= Work instructions =
Records follow. Pull out every line that contains "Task".

(Stored data entries)
----------------

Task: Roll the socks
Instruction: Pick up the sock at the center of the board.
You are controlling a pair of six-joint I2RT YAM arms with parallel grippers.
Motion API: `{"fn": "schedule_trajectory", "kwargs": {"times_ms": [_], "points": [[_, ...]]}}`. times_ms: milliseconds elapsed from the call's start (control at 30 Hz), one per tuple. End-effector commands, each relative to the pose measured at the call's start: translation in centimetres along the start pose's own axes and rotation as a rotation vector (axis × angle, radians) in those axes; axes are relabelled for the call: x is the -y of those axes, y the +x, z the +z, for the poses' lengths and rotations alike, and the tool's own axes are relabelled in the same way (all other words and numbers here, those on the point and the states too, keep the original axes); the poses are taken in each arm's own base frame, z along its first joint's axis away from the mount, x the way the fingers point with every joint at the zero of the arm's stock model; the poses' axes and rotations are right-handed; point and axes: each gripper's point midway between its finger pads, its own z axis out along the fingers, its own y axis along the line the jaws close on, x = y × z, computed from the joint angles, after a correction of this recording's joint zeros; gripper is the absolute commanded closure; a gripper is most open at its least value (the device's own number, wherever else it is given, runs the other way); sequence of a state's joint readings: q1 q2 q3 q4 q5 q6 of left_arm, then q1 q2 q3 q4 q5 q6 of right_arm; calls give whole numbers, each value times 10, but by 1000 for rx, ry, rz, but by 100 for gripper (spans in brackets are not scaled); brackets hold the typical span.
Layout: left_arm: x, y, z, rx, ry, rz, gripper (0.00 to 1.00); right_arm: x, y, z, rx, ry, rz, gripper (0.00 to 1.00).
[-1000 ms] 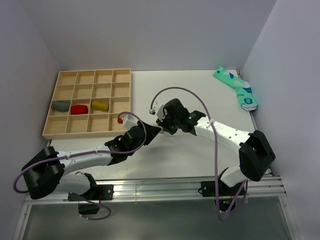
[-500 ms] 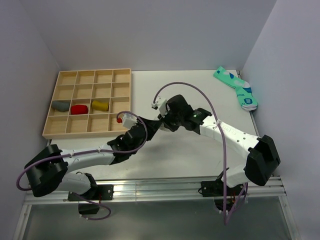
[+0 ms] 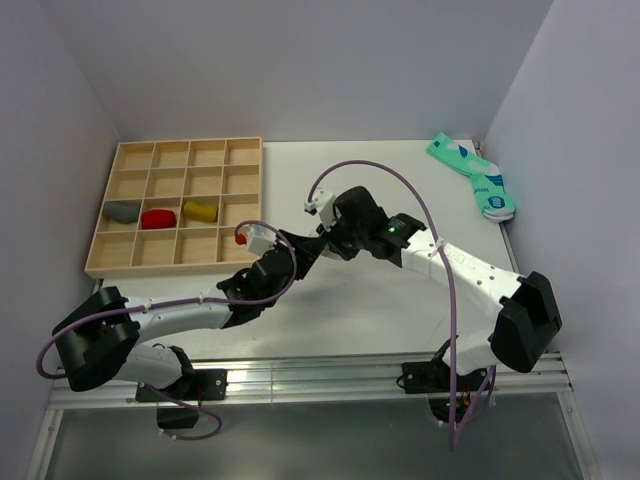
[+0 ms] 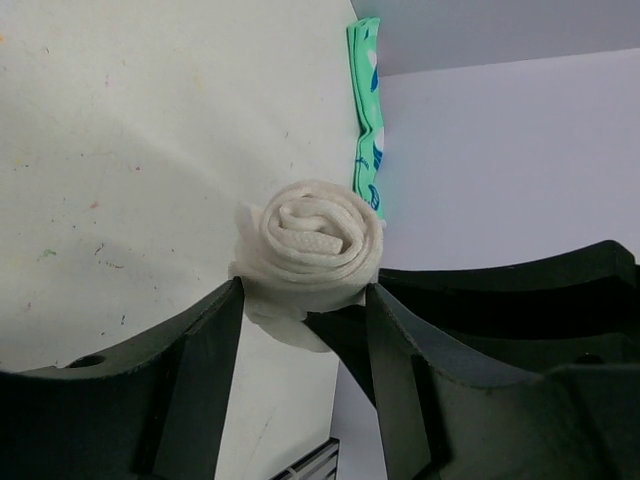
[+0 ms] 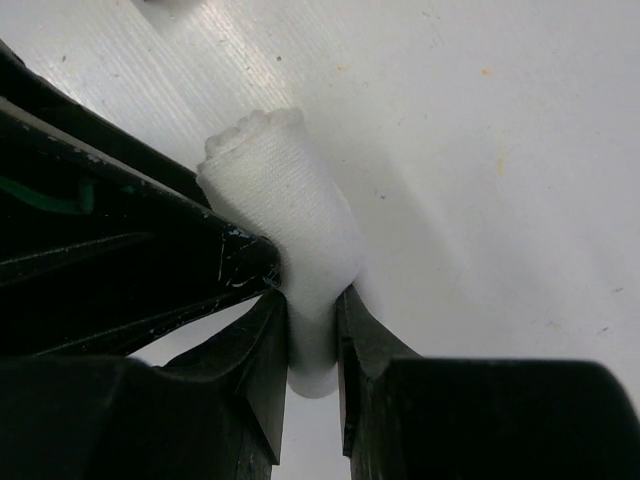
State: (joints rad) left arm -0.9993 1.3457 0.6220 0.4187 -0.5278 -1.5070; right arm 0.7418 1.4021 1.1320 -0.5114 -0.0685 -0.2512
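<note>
A rolled white sock (image 4: 312, 250) is held just above the table between both grippers; it also shows in the right wrist view (image 5: 285, 200). My left gripper (image 4: 305, 292) has a finger against each side of the roll. My right gripper (image 5: 312, 335) pinches the roll's lower end tightly, and my left gripper's finger (image 5: 170, 270) touches the roll beside it. In the top view both grippers, left (image 3: 303, 247) and right (image 3: 320, 244), meet mid-table and hide the roll. A mustard-yellow sock (image 3: 200, 210) lies bundled in a tray compartment.
The wooden compartment tray (image 3: 178, 142) stands at the back left, with a grey bundle (image 3: 123, 211) and a red bundle (image 3: 158, 218) next to the yellow one. Teal patterned socks (image 3: 475, 178) lie at the back right corner, also in the left wrist view (image 4: 366, 110).
Both grippers have stayed together on the roll and shifted slightly toward the back. The right arm's elbow has swung outward to the right.
</note>
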Motion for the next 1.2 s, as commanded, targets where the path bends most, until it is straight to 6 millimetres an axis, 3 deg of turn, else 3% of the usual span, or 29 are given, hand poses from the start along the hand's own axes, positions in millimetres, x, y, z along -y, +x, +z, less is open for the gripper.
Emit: {"fn": "schedule_trajectory", "kwargs": {"times_ms": [0,333,1167], "points": [[25,0,-3,-9,34,-19,43,16,-43,-25,141,78,-7,100],[39,0,-7,-32,91,-59,39,17,-42,-22,137,86,-1,100],[37,8,16,-53,113,-106,39,-8,-45,-34,156,-8,-15,100]]}}
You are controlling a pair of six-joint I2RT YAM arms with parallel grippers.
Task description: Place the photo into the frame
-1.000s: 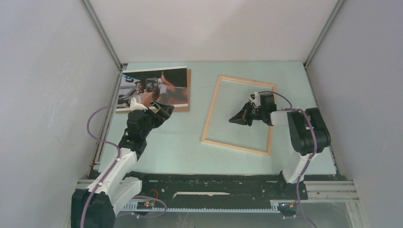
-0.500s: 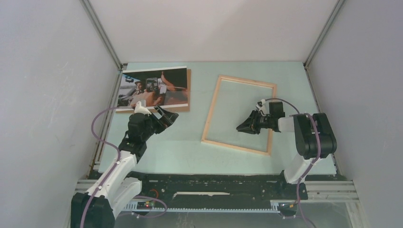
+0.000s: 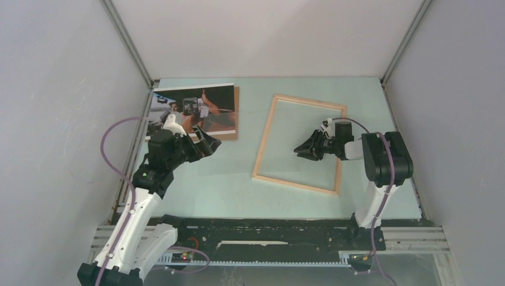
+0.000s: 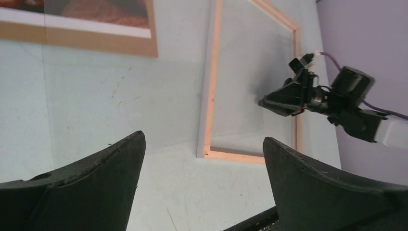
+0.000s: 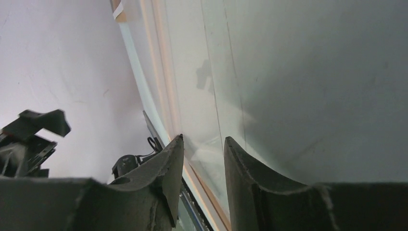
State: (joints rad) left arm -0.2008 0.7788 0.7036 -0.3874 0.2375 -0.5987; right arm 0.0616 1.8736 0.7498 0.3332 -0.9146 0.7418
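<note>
Free lane btwn photo (image 3: 217,107) and frame (image 3: 265,140); R end effector (image 3: 301,151) over frame.

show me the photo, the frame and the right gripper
photo (image 3: 217,110), top view, right part of the print
frame (image 3: 265,136), top view, middle of its left wooden rail
right gripper (image 3: 302,152), top view, between its fingertips

Item: pale green bench (image 3: 226,179), lying flat between white enclosure walls (image 3: 59,89). Item: plain brown backing board (image 4: 96,42), resting in the far-left corner (only its near and right margins showing). Item: black rail (image 3: 268,229), running along the near edge.
</note>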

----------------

= Solution below =
Task: Roll the socks
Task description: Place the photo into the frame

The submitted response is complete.